Wie die Tageszeitung „Deník N“ am Mittwoch schrieb, hält Premier Andrej Babiš (Ano-Partei) die mit der Ratspräsidentschaft verbundenen Kosten für unzumutbar hoch. Er sehe darin keinen Sinn und habe angeblich – so das Blatt –auch schon darüber nachgedacht, dass Tschechien auf die halbjährige Führungsrolle in der Union verzichtet. Babiš hat diese Behauptung anschließend via Twitter abgestritten. Er wolle lediglich dafür sorgen, dass die Kosten beschränkt werden, so der Regierungschef.

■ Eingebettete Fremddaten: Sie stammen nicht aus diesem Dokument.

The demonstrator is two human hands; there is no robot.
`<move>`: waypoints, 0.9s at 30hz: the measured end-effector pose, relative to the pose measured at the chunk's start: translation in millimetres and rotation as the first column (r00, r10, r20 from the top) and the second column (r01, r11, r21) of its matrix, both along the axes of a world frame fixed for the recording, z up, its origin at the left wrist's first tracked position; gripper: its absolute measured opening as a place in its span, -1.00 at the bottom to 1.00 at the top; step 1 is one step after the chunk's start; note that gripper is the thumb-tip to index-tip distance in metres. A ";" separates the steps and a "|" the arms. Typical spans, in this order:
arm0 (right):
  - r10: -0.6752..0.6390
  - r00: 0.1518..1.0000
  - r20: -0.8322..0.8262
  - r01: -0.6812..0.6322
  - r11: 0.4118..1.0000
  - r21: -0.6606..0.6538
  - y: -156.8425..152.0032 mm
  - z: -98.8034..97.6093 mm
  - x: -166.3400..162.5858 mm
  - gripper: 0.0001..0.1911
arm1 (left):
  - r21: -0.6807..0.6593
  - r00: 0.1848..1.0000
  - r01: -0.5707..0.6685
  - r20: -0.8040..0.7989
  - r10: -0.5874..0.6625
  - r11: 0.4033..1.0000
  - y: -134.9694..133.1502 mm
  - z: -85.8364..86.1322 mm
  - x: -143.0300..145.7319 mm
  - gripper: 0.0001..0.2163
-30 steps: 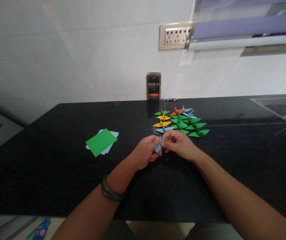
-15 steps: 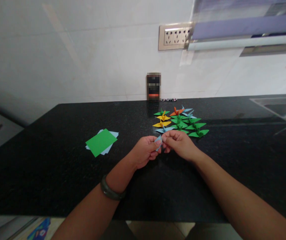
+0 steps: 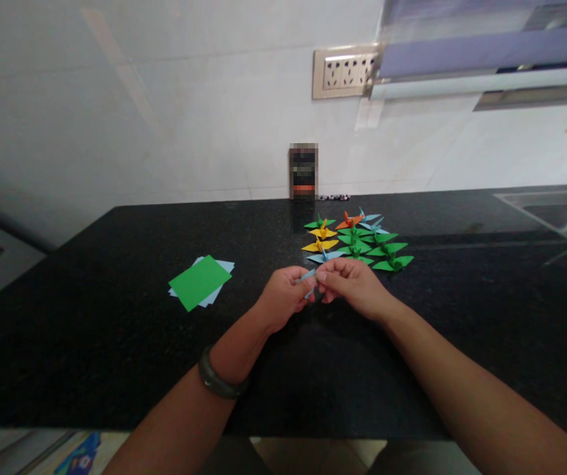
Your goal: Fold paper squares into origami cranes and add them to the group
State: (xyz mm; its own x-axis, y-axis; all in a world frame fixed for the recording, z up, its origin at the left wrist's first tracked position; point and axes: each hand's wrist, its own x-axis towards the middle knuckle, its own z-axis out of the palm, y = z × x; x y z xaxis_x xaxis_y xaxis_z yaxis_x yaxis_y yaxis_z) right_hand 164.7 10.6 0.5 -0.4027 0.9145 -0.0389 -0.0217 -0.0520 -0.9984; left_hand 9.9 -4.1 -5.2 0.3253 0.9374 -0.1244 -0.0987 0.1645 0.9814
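Observation:
A small piece of folded light-blue paper [image 3: 307,280] is pinched between the thumb and fingers of my left hand [image 3: 286,295]. My right hand [image 3: 350,284] is closed in a pinch at the paper's right edge, its fingertips meeting those of my left hand. Much of the paper is hidden by the fingers. Just beyond my hands stand several folded paper cranes in rows: green cranes [image 3: 393,263], yellow cranes [image 3: 320,245], an orange crane [image 3: 348,220] and light-blue cranes [image 3: 323,256]. My right hand partly covers the nearest ones.
Left on the black countertop [image 3: 115,330] lies a stack of paper sheets, a green sheet [image 3: 200,282] over light-blue ones. A dark phone-like object [image 3: 303,171] leans on the tiled wall, a beaded strap [image 3: 335,197] beside it. At far right is a sink edge [image 3: 535,211].
Both hands shift slightly, and the right fingertips now press closer over the blue paper, which shows less. The cranes and the sheet stack stay in place.

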 end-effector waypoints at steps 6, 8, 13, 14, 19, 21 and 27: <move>-0.056 0.997 -0.055 0.057 0.998 0.013 -0.7 -5.0 -5.6 -0.73 | 0.093 0.991 -0.078 -0.102 0.087 0.993 -1.7 0.1 3.4 -0.80; -0.093 0.995 -0.046 0.095 0.994 0.054 0.8 -4.8 -4.0 -0.72 | 0.067 0.995 -0.065 -0.067 0.069 0.996 -0.8 -0.8 3.7 -0.81; -0.244 0.967 -0.075 0.253 0.957 0.141 5.4 -1.4 2.7 -0.73 | -0.061 0.998 -0.057 0.016 0.058 0.997 1.7 -2.9 4.0 -0.81; -0.251 0.964 -0.085 0.260 0.956 0.135 5.5 -1.2 2.6 -0.73 | -0.061 0.997 -0.075 0.017 0.076 0.995 1.8 -3.0 4.2 -0.81; -0.217 0.966 -0.143 0.219 0.976 -0.003 3.0 -7.1 -5.4 -0.57 | 0.018 0.995 -0.102 -0.021 0.102 0.995 1.6 -3.4 5.4 -0.84; -0.169 0.977 -0.132 0.169 0.986 -0.014 2.1 -10.2 -7.9 -0.64 | 0.054 0.995 -0.090 -0.043 0.093 0.994 1.5 -3.3 5.7 -0.85; -0.197 0.980 0.025 0.192 0.973 0.130 2.8 -9.2 -1.4 -0.70 | 0.020 0.997 -0.068 -0.023 0.069 0.997 -0.3 0.1 5.8 -0.78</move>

Tschechien hat seine erste und bisher einzige Ratspräsidentschaft im ersten Halbjahr 2009 ausgeübt. Sie sorgte damals für einige Unruhe, weil inmitten dieser Amtsperiode der damalige Regierungschef Mirek Topolánek (ODS) durch ein konstruktives Misstrauensvotum der Abgeordneten entmachtet wurde. Die zweite Hälfte der damaligen EU-Führungsrolle wurde durch Premier Jan Fischer wahrgenommen, der den Vorsitz über eine übergangsweise Beamtenregierung hatte.